[[ MATERIAL TO PROCESS, beginning ]]

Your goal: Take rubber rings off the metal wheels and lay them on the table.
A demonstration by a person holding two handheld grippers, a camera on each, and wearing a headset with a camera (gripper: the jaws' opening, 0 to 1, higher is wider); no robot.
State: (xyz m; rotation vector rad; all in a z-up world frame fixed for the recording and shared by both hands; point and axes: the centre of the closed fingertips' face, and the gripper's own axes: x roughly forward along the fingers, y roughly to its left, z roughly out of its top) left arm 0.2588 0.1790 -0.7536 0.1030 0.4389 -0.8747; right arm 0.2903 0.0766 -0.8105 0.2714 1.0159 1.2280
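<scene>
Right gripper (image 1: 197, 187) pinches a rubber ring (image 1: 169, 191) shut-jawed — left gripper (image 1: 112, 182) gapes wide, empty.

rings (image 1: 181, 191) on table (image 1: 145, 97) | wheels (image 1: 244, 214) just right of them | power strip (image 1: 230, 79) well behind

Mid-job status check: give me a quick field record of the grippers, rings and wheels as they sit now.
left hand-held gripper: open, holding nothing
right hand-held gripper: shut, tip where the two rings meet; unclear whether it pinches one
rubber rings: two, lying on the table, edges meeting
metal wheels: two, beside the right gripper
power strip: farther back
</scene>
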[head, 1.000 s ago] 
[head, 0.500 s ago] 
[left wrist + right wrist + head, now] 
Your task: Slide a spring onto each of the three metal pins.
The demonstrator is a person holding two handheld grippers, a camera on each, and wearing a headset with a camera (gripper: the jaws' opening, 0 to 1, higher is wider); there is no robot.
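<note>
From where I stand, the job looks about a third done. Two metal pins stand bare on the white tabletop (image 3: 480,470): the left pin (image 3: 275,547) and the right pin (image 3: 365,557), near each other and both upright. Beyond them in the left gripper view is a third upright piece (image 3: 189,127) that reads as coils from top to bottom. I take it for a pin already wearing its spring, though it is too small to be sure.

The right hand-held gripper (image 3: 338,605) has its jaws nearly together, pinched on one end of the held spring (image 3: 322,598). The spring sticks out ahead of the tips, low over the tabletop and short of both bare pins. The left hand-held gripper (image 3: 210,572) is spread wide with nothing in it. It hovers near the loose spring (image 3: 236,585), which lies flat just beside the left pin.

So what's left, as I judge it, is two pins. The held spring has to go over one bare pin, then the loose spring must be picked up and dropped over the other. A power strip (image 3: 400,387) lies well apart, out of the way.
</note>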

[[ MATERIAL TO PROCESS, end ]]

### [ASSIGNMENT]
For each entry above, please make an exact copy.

### [ANSWER TO THIS EXERCISE]
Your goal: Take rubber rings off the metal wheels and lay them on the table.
A demonstration by a person holding two handheld grippers, a camera on each, and wearing a headset with a camera (gripper: the jaws' opening, 0 to 1, higher is wider); no robot.
State: (xyz m; rotation vector rad; all in a z-up world frame fixed for the recording and shared by both hands; point and axes: the centre of the closed fingertips' face, and the gripper's own axes: x roughly forward along the fingers, y roughly to its left, z roughly out of its top) left arm 0.2588 0.1790 -0.7536 0.1030 0.4389 -0.8747; right arm 0.2903 0.0766 -0.8105 0.2714 1.0159 1.2280
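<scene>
Right gripper (image 1: 197, 187) pinches a rubber ring (image 1: 169, 191) shut-jawed — left gripper (image 1: 112, 182) gapes wide, empty.

rings (image 1: 181, 191) on table (image 1: 145, 97) | wheels (image 1: 244, 214) just right of them | power strip (image 1: 230, 79) well behind

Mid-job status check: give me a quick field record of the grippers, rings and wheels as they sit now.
left hand-held gripper: open, holding nothing
right hand-held gripper: shut, tip where the two rings meet; unclear whether it pinches one
rubber rings: two, lying on the table, edges meeting
metal wheels: two, beside the right gripper
power strip: farther back
</scene>
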[head, 1.000 s ago] 
[head, 0.500 s ago] 
[left wrist + right wrist + head, now] 
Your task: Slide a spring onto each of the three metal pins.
The demonstrator is a person holding two handheld grippers, a camera on each, and wearing a headset with a camera (gripper: the jaws' opening, 0 to 1, higher is wider); there is no robot.
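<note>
From where I stand, the job looks about a third done. Two metal pins stand bare on the white tabletop (image 3: 480,470): the left pin (image 3: 275,547) and the right pin (image 3: 365,557), near each other and both upright. Beyond them in the left gripper view is a third upright piece (image 3: 189,127) that reads as coils from top to bottom. I take it for a pin already wearing its spring, though it is too small to be sure.

The right hand-held gripper (image 3: 338,605) has its jaws nearly together, pinched on one end of the held spring (image 3: 322,598). The spring sticks out ahead of the tips, low over the tabletop and short of both bare pins. The left hand-held gripper (image 3: 210,572) is spread wide with nothing in it. It hovers near the loose spring (image 3: 236,585), which lies flat just beside the left pin.

So what's left, as I judge it, is two pins. The held spring has to go over one bare pin, then the loose spring must be picked up and dropped over the other. A power strip (image 3: 400,387) lies well apart, out of the way.
</note>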

What has been written here completes the answer.